Should Peacekeepers Be Held Accountable?

53224825
by Zoë Pollock

Yesterday, a Dutch appeals court ruled that the Netherlands was responsible for the Bosnian deaths in Srebrenica "because its peacekeepers handed over Bosnian Muslims knowing that their lives would be in danger." David Bosco takes stock of what this means for future UN missions:

States active in peacekeeping might decide that their troops must now be more vigilant about preventing human rights abuses on their watch. The unfortunate reality is that the precedent may simply discourage states from participating. Why send troops into unstable situations and run the risk that your government will be held responsible for atrocities they fail to prevent?

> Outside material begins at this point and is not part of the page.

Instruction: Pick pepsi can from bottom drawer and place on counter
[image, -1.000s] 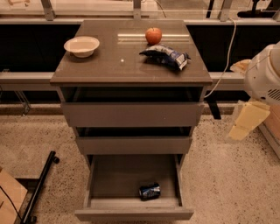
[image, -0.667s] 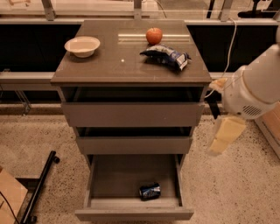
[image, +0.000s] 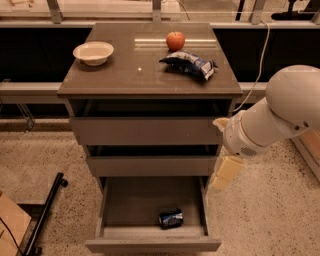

Erik Voeten weighs both sides and offers a defense of the decision:

In general, we believe that legal accountability leads to better behavior and I see little evidence that peacekeeping missions should be different. As it stands, this legal accountability only applies to major violations of international war crimes and humanitarian law. The world does not need more peacekeeping missions where the participants have so little invested that they are not willing to be legally responsible for facilitating genocide.

(Photo: The 610 coffins of the Srebrenica massacre victims are seen prior to the funeral attended by their family members at the Srebrenica Memorial site during the 10th anniversary of the Srebrenica Massacre on July 11, 2005 in Srebrenica, Bosnia Herzegovina.  Some 8,000 Muslims, mostly boys and men, were slaughtered at Srebrenica in July 1995 by Bosnian Serb soldiers who had overrun the eastern town. The killings, in what was then a U.N.-protected zone, came shortly before the end of the country's 1992-95 war. By Marco Di Lauro/Getty Images.)